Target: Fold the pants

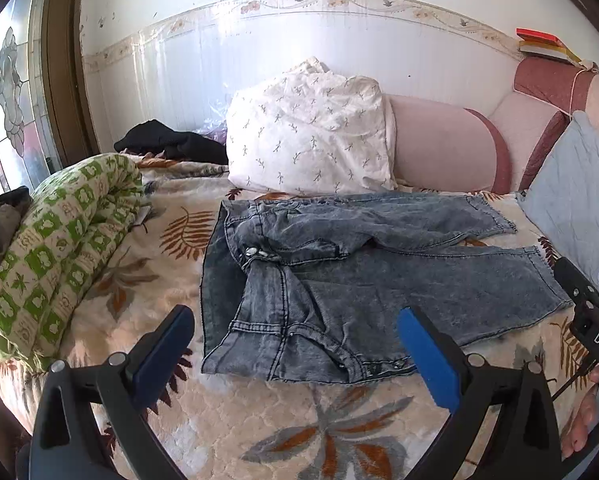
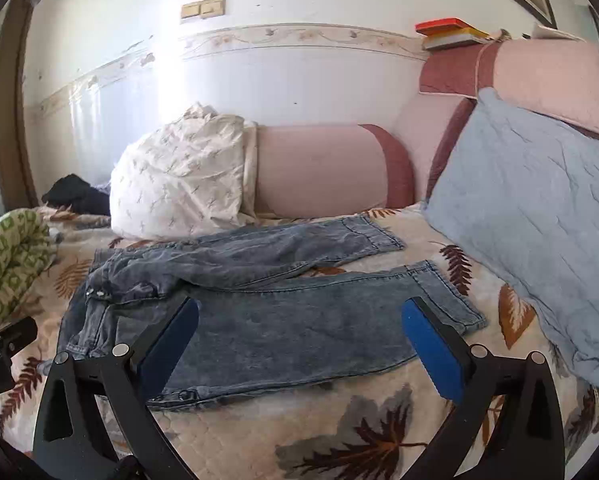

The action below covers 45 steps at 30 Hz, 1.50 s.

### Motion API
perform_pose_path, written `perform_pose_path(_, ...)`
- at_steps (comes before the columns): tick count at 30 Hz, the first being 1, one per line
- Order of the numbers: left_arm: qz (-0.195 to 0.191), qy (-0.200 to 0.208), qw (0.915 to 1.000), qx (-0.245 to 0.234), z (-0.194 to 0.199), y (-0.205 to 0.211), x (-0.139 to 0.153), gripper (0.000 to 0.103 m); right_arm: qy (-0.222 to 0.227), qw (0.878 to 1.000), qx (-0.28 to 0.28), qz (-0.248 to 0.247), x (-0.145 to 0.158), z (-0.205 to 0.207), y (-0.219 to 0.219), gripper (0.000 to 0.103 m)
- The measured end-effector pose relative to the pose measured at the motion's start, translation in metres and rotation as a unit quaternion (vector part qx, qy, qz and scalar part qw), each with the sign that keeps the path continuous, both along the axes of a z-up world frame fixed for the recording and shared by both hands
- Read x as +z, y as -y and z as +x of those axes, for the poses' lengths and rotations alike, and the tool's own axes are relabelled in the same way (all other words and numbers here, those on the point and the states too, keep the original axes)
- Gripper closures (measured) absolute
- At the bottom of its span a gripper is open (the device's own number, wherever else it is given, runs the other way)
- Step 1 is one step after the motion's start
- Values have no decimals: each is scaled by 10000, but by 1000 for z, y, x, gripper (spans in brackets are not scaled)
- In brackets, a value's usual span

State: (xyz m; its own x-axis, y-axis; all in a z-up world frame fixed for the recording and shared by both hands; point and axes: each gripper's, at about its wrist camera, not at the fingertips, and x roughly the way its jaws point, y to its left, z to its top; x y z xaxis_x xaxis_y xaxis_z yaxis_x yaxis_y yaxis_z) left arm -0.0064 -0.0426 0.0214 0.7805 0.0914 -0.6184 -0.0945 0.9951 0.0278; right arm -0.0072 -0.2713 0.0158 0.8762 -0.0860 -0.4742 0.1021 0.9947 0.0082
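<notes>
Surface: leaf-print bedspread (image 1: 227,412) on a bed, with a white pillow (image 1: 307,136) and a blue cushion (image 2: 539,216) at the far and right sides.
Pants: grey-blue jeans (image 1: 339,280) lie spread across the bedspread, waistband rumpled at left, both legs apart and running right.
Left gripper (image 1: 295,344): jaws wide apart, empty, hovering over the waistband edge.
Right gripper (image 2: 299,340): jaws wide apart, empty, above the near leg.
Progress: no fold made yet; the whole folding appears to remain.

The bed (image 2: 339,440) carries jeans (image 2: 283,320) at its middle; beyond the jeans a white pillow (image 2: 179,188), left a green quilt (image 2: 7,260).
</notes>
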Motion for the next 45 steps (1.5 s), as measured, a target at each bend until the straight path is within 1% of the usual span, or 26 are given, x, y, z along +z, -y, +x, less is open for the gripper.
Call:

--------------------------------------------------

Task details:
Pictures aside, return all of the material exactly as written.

Response area:
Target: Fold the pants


The action below covers 45 steps at 30 Hz, 1.50 s.

### Motion API
perform_pose_path, written `perform_pose_path(_, ...)`
- at_steps (comes before the columns): tick count at 30 Hz, the first being 1, one per line
- Order of the numbers: left_arm: qz (-0.195 to 0.191), qy (-0.200 to 0.208), qw (0.915 to 1.000), qx (-0.245 to 0.234), z (-0.194 to 0.199), y (-0.205 to 0.211), x (-0.139 to 0.153), gripper (0.000 to 0.103 m); right_arm: qy (-0.222 to 0.227), qw (0.878 to 1.000), qx (-0.28 to 0.28), qz (-0.248 to 0.247), x (-0.145 to 0.158), z (-0.205 to 0.207), y (-0.219 to 0.219), gripper (0.000 to 0.103 m)
- The measured end-effector pose relative to the pose measured at the motion's start, translation in metres and rotation as a unit quaternion (vector part qx, qy, qz and scalar part qw), each with the sign that keeps the path continuous, both along the axes of a z-up world frame fixed for the recording and shared by both hands
- Read x as +z, y as -y and z as +x of those axes, for the poses' lengths and rotations alike, and the tool's own axes are relabelled in the same way (all other words and numbers here, those on the point and the states too, keep the original axes)
- Gripper closures (measured) absolute
- At the bottom of its span a gripper is open (the device's own number, wherever else it is given, runs the other way)
- Step 1 is one step after the motion's start
- Values have no decimals: each is scaled by 10000, but by 1000 for z, y, x, gripper (spans in brackets are not scaled)
- In brackets, a value's usual span

State: (xyz m; its own x-axis, y-axis; all in a z-up world frame fixed for the recording and shared by both hands; point and axes: each gripper's, at about its wrist camera, not at the fingertips, and x roughly the way its jaws point, y to its left, z to its top; x y z xaxis_x xaxis_y xaxis_z yaxis_x yaxis_y yaxis_z) left arm -0.0064 -0.0426 0.0214 0.7805 0.0914 -0.6184 -0.0945 0.9951 0.0278; right arm -0.0072 -0.2713 0.0158 0.8762 -0.0860 -0.4742 0.1021 0.9947 0.0082
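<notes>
Surface: leaf-print bedspread (image 1: 227,412) on a bed, with a white pillow (image 1: 307,136) and a blue cushion (image 2: 539,216) at the far and right sides.
Pants: grey-blue jeans (image 1: 339,280) lie spread across the bedspread, waistband rumpled at left, both legs apart and running right.
Left gripper (image 1: 295,344): jaws wide apart, empty, hovering over the waistband edge.
Right gripper (image 2: 299,340): jaws wide apart, empty, above the near leg.
Progress: no fold made yet; the whole folding appears to remain.

The bed (image 2: 339,440) carries jeans (image 2: 283,320) at its middle; beyond the jeans a white pillow (image 2: 179,188), left a green quilt (image 2: 7,260).
</notes>
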Motion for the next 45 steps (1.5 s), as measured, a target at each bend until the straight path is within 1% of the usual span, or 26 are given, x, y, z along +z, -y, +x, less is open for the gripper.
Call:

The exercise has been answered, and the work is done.